Plaintiff's alleged injury occurred in Illinois; therefore, the law of Illinois governs this dispute. See 28 U.S.C. 1346(b)(1). "Under Illinois law, in medical malpractice actions, 'expert testimony is necessary to establish both (1) the standard of care expected of the professional and (2) the professional's deviation from the standard.'" Threlkeld v. White Castle Sys., 201 F. Supp. 2d 834, 844 (N.D. Ill. 2002) (quoting Jones v. Chicago HMO Ltd. of Ill, 730 N.E.2d 1119, 1130 (111. 2000) (Chicago HMO)). Plaintiff has not disclosed a medical expert or provided expert testimony to support his claim of medical negligence. In his Response, Plaintiff argues in a case as simple as his, expert testimony is not always required, citing the Chicago HMO case. However, Plaintiff's reliance on Chicago HMO is misplaced. There, the Supreme Court of Illinois held that while an expert's testimony was not required to establish institutional negligence, it is usually necessary to establish professional negligence, which includes negligence of medical professionals.
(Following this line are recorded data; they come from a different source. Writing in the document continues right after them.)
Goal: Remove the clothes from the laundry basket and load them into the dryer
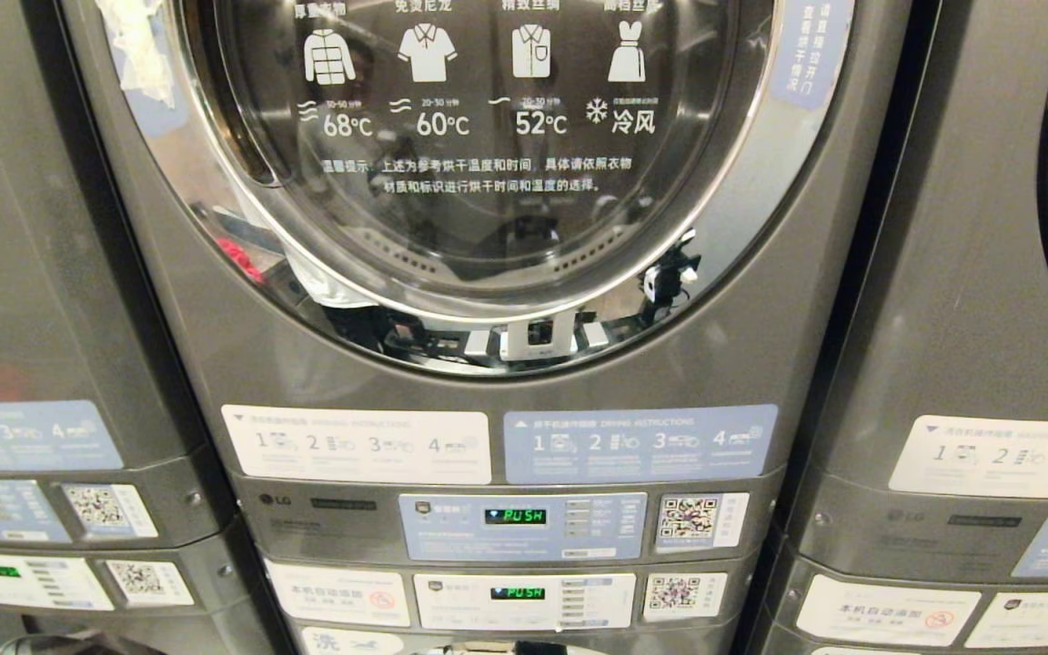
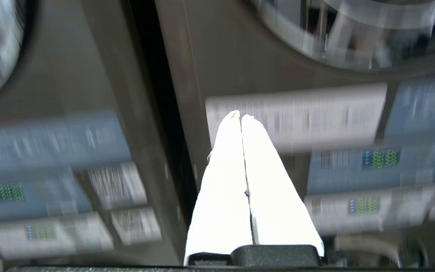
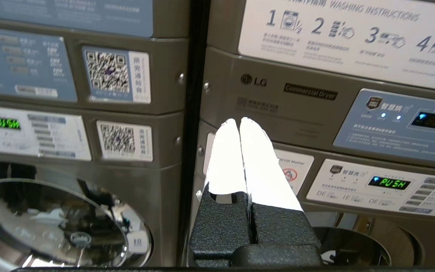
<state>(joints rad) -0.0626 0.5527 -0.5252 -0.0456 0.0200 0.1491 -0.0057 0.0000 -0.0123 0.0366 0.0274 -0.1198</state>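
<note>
The grey dryer (image 1: 506,364) fills the head view, its round glass door (image 1: 478,136) shut and printed with temperature labels. No laundry basket or clothes are in view. Neither arm shows in the head view. In the left wrist view my left gripper (image 2: 240,116) is shut with nothing between its white fingers (image 2: 225,181), pointing at the dryer front near the white instruction label (image 2: 296,113). In the right wrist view my right gripper (image 3: 239,121) is shut and empty, held still in front of the seam between two machines, below the LG dryer panel (image 3: 270,94).
Stacked grey machines stand on both sides (image 1: 33,318) (image 1: 988,318). Control panels with green PUSH displays (image 1: 515,516) (image 1: 517,592) sit below the door. Lower washer doors (image 3: 51,226) show in the right wrist view.
</note>
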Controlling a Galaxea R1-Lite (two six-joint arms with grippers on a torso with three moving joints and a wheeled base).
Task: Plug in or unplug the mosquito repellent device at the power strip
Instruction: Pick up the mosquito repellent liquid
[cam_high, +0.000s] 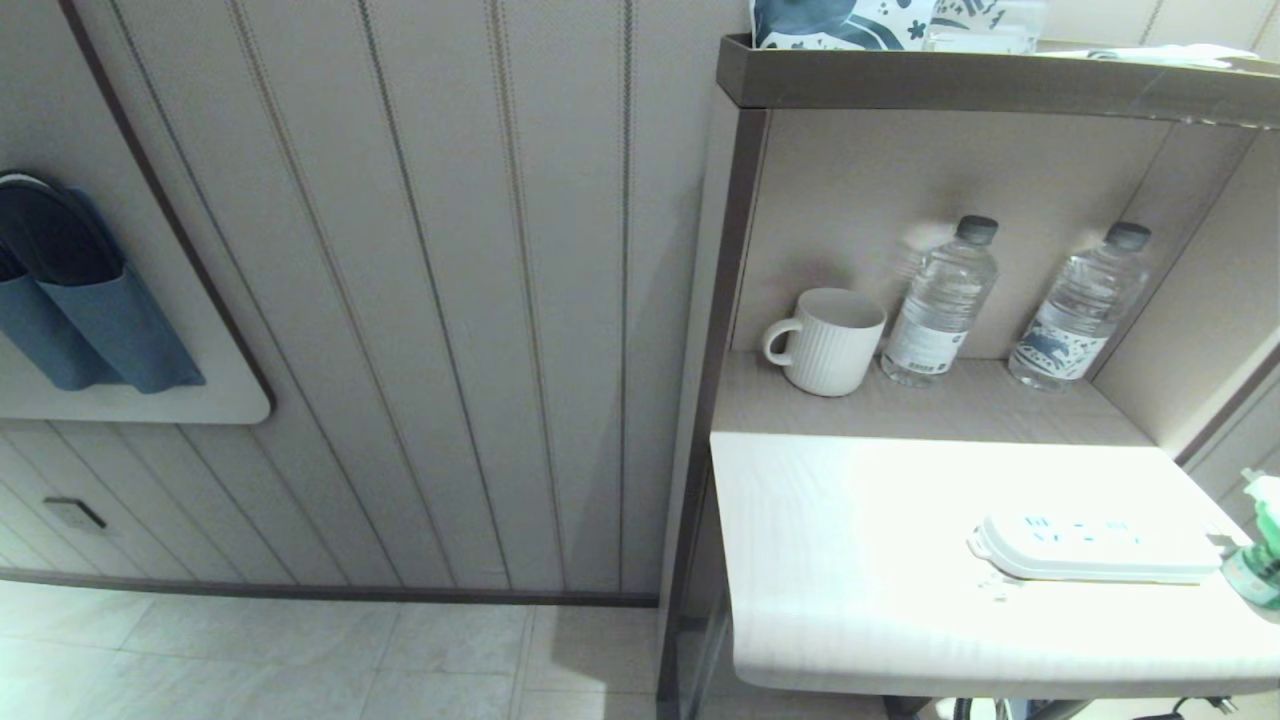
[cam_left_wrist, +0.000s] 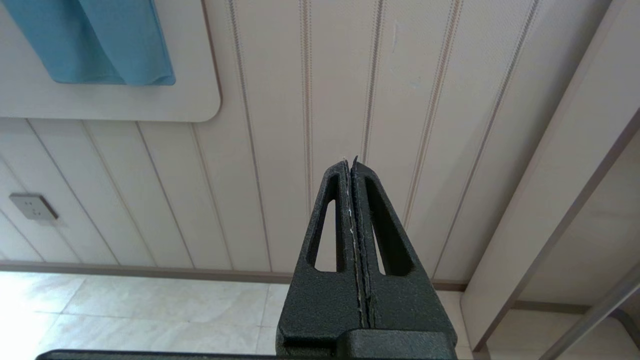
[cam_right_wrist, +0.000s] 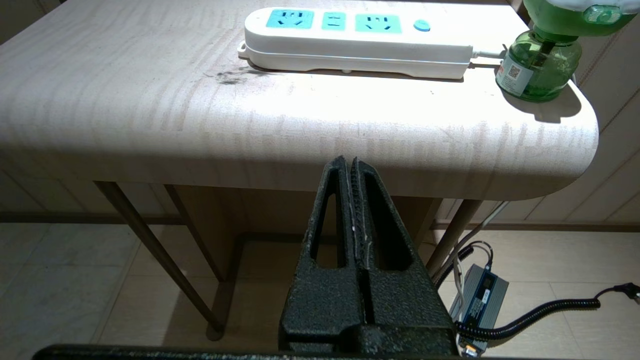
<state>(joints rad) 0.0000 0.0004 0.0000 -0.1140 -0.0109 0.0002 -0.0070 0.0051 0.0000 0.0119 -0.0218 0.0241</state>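
Observation:
The white power strip lies flat on the pale table, its blue sockets bare. The mosquito repellent device, a green bottle under a white-and-green head, stands upright on the table just past the strip's cord end, apart from the sockets. My right gripper is shut and empty, low in front of the table's front edge, well short of both. My left gripper is shut and empty, facing the panelled wall left of the table. Neither arm shows in the head view.
On the shelf behind the table stand a white ribbed mug and two clear water bottles. A blue holder hangs on the wall at left, above a wall socket. Under the table lie a grey adapter and cables.

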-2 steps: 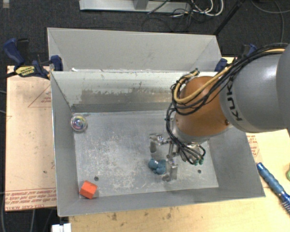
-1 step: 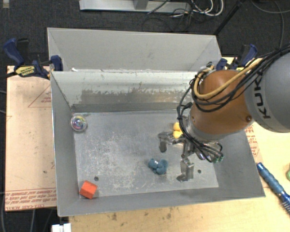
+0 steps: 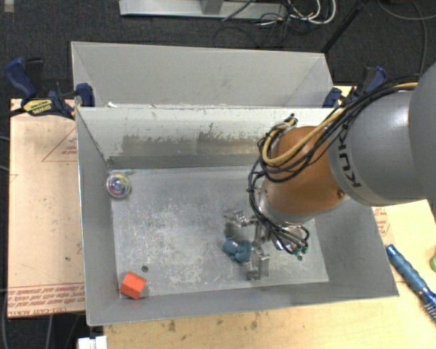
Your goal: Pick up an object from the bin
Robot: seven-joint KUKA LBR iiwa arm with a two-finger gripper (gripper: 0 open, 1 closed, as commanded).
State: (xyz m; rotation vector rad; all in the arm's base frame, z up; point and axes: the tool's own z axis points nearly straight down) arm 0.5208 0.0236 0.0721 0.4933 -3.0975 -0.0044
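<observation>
**Over the bin's front right: gripper low beside a blue lump**

Near the front wall, right of the middle, the gripper [image 3: 248,248] is down close to the floor of the bin [image 3: 174,217]. Its fingers [image 3: 259,266] stand apart, one toward the back and one toward the front, and I can see nothing clamped between them. A small blue lump [image 3: 237,251], rounded and uneven, lies at the gap but toward its left side; whether either finger touches it I cannot tell, since the orange cover [image 3: 305,187] and the cables [image 3: 285,240] crowd that spot. An orange cube [image 3: 132,285] lies in the front left corner; a shiny ball [image 3: 118,186] rests at the back left, against the wall; both are well apart from the gripper.

As I judge it, the grasp is not yet made, and the risks come from how the lump lies:

- It looks off-centre in the gap; closing now could nudge it out to the left rather than trap it.
- Its rounded form gives little flat face to grip; a pinch on one edge might let it squirt free, or hold at first and slip on the lift.
- The fingers seem very near the floor; any further descent could scrape or jam them on the metal.
- The front finger is close to the front wall; a sideways correction that way could strike it.
</observation>
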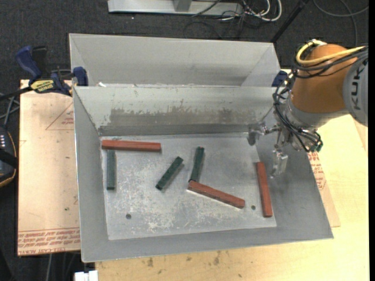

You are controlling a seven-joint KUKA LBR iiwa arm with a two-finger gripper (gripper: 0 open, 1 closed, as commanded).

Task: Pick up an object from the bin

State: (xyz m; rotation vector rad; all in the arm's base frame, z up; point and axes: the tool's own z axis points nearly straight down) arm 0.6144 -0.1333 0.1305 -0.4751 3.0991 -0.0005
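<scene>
Nearest the camera lies the bare, scuffed floor of the grey metal bin (176, 220), with six small bars scattered on it beyond that. Closest on the right, a long red rectangular bar (264, 191) lies almost lengthwise front to back, near the right wall. Just left of it, apart, a second red rectangular bar (215, 194) lies slanted across the floor's middle. Further back are three dark green rectangular bars: one (110, 170) lying front to back near the left wall, one (169, 173) slanted left of centre, and one (197, 164) nearly upright in the view, its near end close to the slanted red bar's left end. The gripper (279, 164) hangs low at the right, just beside the far end of the right-hand red bar; how its jaws stand cannot be told, and nothing shows between them. Behind, a third red bar (130, 146) lies crosswise near the back wall at left. The orange-covered arm (319, 81) rises over the bin's far right corner.
</scene>
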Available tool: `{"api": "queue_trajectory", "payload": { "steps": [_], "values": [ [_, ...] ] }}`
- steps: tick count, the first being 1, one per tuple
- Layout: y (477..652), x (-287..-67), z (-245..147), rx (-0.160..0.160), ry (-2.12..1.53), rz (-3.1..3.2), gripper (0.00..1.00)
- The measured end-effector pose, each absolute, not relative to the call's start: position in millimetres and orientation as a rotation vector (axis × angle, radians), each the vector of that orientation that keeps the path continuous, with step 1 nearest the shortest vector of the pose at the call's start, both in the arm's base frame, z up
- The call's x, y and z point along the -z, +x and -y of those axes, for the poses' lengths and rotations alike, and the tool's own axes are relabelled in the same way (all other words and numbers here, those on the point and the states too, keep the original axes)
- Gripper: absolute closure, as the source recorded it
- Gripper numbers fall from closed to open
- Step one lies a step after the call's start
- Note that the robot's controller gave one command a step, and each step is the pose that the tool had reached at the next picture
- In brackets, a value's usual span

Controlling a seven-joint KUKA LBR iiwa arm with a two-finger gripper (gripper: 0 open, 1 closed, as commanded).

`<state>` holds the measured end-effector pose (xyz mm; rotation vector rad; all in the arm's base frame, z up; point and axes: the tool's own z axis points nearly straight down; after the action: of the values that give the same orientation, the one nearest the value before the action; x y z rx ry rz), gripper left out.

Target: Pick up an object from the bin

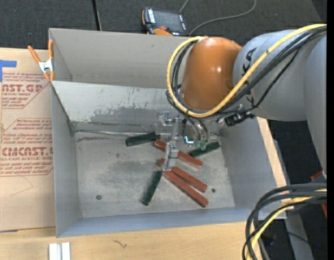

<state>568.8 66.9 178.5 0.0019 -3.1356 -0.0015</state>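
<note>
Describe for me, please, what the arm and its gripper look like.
The arm is a thick, rounded, pale grey body with dark lettering near its wrist. A glossy orange dome cover caps the wrist, and yellow and black cables loop round it and run back along the arm. Below it the gripper is a small, silvery metal assembly.

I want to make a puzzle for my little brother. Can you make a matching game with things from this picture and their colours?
Things:
1. bin
2. stick left of the pincer
3. pair of sticks below the pincer
4. round cover above the pincer

Colours:
A. orange
B. dark green
C. grey
D. red-brown

Pairs: 1-C, 2-B, 3-D, 4-A
</note>
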Motion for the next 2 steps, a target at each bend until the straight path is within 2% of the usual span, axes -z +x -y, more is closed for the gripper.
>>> {"api": "queue_trajectory", "payload": {
  "steps": [1, 2],
  "values": [
    [532.3, -68.5, 7.9, 0.001, -0.476, 3.108, 0.00],
    [518.9, -100.0, -0.3, 0.002, -0.755, 3.050, 0.00]
  ]
}}
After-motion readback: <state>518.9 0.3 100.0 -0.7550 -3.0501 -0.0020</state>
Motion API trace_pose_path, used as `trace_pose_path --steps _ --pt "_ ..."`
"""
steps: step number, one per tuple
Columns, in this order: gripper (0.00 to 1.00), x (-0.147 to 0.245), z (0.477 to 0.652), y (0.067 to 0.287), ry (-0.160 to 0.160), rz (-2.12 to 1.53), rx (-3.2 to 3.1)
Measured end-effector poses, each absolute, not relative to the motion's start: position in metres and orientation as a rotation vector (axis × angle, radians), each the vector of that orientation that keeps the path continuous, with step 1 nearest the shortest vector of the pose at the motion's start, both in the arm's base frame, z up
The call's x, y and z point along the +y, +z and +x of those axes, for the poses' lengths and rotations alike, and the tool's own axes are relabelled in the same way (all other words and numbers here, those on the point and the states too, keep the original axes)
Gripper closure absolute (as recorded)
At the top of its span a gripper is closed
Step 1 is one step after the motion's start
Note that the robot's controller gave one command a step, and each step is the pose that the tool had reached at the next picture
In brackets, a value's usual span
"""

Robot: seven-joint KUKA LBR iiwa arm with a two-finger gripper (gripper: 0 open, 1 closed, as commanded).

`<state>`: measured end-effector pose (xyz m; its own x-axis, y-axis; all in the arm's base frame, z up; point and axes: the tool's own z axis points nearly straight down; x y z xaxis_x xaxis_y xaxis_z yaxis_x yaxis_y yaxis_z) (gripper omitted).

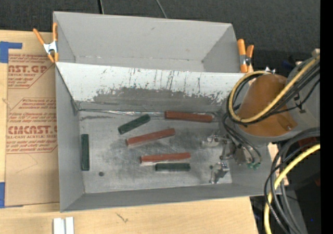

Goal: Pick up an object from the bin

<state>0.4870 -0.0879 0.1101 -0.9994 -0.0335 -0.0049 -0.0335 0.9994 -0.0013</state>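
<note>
Sticks of red-brown and dark green lay flat and mostly apart on the floor of the bin (156, 189), which left room for a grasp beside any one of them. Taking the short dark green stick (173, 166) as the mark, a red-brown stick (165, 158) lay just above it, nearly touching. The gripper (214, 157) hung just to its right, jaws spread over bare floor with nothing between them. It probably sat low there to approach that pair. The other sticks lay farther up and left of the mark.
</note>
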Motion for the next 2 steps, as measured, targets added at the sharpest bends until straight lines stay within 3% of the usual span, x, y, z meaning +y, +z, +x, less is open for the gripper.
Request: trace_pose_path --steps 1,2 --pt "0.00 -0.065 0.491 0.123 0.001 -0.174 3.140" --pt "0.00 -0.002 0.488 0.106 0.001 -0.024 3.141"
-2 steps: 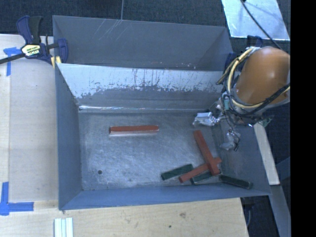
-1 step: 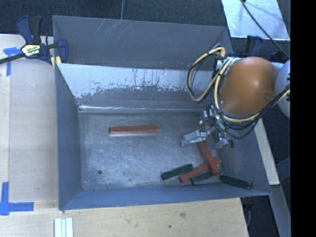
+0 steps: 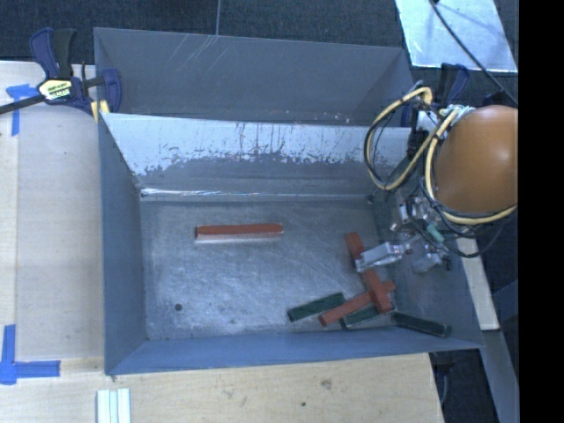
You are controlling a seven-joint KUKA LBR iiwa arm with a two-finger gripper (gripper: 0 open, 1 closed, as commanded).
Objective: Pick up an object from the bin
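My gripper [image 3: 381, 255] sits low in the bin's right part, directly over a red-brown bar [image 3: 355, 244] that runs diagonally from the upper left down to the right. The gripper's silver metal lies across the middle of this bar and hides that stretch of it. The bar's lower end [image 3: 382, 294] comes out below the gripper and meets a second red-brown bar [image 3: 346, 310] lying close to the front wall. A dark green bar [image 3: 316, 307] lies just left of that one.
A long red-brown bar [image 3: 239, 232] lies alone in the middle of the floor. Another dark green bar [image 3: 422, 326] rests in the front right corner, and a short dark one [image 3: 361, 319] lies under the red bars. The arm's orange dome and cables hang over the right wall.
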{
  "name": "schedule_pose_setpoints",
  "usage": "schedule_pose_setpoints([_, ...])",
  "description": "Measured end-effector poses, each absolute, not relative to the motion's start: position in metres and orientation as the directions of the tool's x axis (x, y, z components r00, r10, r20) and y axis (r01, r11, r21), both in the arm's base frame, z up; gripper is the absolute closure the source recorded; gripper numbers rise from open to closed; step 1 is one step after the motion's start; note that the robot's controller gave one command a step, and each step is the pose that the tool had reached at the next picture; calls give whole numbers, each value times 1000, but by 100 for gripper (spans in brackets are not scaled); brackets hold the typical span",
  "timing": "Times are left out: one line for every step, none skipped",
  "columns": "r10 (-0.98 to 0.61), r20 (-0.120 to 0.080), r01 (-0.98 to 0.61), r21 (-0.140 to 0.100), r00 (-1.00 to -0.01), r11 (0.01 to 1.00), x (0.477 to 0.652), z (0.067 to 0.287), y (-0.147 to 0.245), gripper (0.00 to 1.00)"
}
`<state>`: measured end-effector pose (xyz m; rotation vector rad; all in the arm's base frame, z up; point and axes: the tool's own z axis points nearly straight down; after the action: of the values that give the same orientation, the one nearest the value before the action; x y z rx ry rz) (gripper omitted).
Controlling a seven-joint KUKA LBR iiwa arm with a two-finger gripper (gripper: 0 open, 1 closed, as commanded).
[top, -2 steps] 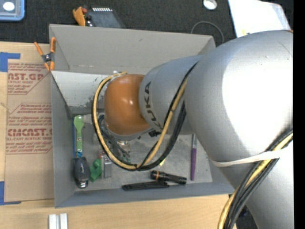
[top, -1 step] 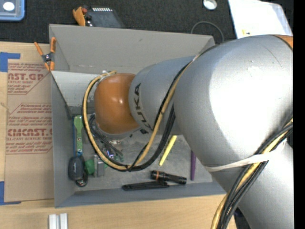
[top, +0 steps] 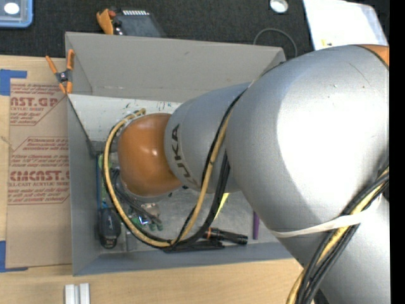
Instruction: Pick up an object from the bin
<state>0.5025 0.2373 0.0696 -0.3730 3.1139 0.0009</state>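
Note:
My gripper (top: 143,209) reaches down into the left half of the bin, and just its dark body shows under the arm's orange cover. A black, rounded object (top: 107,227) lies just to its left in the bin's near left corner. A thin blue and green strip (top: 100,183) lies along the left wall beside it. Small green bits (top: 154,221) show right under the gripper. Whatever is between the fingers is hidden.
The arm and its cables cover most of the bin floor. A purple stick-like thing (top: 255,224) lies near the front wall on the right, and a yellow edge (top: 223,202) peeks out from under the arm. The far part of the floor shows bare grey.

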Motion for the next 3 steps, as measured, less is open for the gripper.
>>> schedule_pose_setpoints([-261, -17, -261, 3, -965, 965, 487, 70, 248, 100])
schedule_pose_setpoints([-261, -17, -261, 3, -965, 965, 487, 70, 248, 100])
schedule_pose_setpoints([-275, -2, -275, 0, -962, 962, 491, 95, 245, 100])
Chicago HMO, 730 N.E.2d at 1130. The Illinois Court permits an exception to this requirement, "where the professional's conduct is so grossly negligent or the treatment so common that a lay juror could readily appraise it, no expert testimony or other such relevant evidence is required." Id. Plaintiff has presented no evidence that his medical malpractice claim rises to the level of this exception. Thus, the opinion of a medical expert would be required for the Plaintiff to prevail on his claim. Plaintiff cannot proceed to trial without an expert establishing the appropriate standard of care and explaining how the medical team at Jesse Brown V.A. Hospital breached this standard. As such, summary judgment should be granted in favor of the Government. See Musser v. Gentiva Health Servs., 356 F.3d 751, 761 (7th Cir. 2004) (affirming summary judgment against plaintiff where plaintiff could not proffer medical expert testimony to establish his medical malpractice claim). Plaintiff has presented no basis for why he should be relieved of the requirement to submit expert testimony in support of his claim.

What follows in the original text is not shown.